Work to complete — The lines wanted run from the first one below through the one with "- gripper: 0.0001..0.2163". Return them exactly.

Input data —

= = = =

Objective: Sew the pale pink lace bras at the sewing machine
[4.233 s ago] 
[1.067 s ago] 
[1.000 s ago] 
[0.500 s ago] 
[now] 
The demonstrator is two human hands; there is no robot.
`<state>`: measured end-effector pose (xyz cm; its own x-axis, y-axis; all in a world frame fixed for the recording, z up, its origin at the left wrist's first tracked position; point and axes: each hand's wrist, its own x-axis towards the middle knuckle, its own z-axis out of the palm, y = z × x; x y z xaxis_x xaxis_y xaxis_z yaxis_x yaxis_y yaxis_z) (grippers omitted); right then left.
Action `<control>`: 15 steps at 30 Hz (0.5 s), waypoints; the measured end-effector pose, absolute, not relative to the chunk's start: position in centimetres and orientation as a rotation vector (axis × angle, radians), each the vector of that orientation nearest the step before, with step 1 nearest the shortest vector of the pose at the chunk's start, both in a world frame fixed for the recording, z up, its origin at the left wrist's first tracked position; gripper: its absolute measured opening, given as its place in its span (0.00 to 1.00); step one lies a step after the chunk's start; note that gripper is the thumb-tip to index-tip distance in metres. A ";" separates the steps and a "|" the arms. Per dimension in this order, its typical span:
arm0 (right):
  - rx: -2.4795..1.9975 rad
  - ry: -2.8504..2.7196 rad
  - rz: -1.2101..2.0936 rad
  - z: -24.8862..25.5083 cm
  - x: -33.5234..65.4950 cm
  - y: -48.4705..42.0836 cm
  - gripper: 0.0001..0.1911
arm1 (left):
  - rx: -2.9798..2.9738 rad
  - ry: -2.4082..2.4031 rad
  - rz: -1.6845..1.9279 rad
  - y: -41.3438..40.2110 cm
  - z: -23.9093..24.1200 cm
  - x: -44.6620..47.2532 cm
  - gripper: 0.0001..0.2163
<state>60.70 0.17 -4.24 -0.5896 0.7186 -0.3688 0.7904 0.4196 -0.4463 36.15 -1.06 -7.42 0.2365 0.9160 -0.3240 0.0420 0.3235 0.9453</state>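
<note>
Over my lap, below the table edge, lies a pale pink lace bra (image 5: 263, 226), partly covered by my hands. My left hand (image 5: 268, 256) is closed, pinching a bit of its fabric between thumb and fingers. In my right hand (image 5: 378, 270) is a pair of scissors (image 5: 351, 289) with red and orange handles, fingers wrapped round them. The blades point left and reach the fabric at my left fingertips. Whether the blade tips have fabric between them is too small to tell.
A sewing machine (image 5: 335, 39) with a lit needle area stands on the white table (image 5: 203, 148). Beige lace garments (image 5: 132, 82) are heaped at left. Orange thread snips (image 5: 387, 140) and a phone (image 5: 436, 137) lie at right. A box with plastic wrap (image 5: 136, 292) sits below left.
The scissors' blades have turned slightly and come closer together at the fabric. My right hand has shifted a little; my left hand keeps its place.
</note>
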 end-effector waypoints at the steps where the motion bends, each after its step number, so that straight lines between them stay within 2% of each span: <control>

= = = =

Exercise output —
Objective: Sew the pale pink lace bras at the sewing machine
[4.233 s ago] 
[1.067 s ago] 
[1.000 s ago] 
[0.500 s ago] 
[now] 
The demonstrator is two human hands; there is no robot.
`<state>`: measured end-effector pose (xyz cm; its own x-axis, y-axis; all in a world frame fixed for the recording, z up, its origin at the left wrist's first tracked position; point and axes: each hand's wrist, its own x-axis towards the middle knuckle, its own z-axis out of the palm, y = z × x; x y z xaxis_x xaxis_y xaxis_z yaxis_x yaxis_y yaxis_z) (grippers omitted); right then left.
Action `<control>`: 15 steps at 30 Hz (0.5 s), waypoints; the measured end-effector pose, absolute, not relative to the chunk's start: position in centimetres and orientation as a rotation vector (axis × angle, radians), each the vector of that orientation nearest the step before, with step 1 nearest the shortest vector of the pose at the chunk's start, both in a world frame fixed for the recording, z up, its origin at the left wrist's first tracked position; gripper: its absolute measured opening, given as its place in its span (0.00 to 1.00); step one lies a step after the chunk's start; note that gripper is the thumb-tip to index-tip distance in metres. A ";" separates the steps and a "|" the arms. Per dimension in this order, its typical span:
arm0 (right):
  - rx: -2.4795..1.9975 rad
  - ry: -2.8504..2.7196 rad
  - rz: -1.2101..2.0936 rad
  - z: -24.8862..25.5083 cm
  - x: -33.5234..65.4950 cm
  - y: -48.4705..42.0836 cm
  - gripper: 0.0001..0.1911
arm1 (left):
  - rx: -2.9798..2.9738 rad
  - ry: -2.4082..2.4031 rad
  - rz: -1.6845..1.9279 rad
  - y: -41.3438..40.2110 cm
  - z: -23.9093..24.1200 cm
  - x: -44.6620..47.2532 cm
  - gripper: 0.0001..0.2163

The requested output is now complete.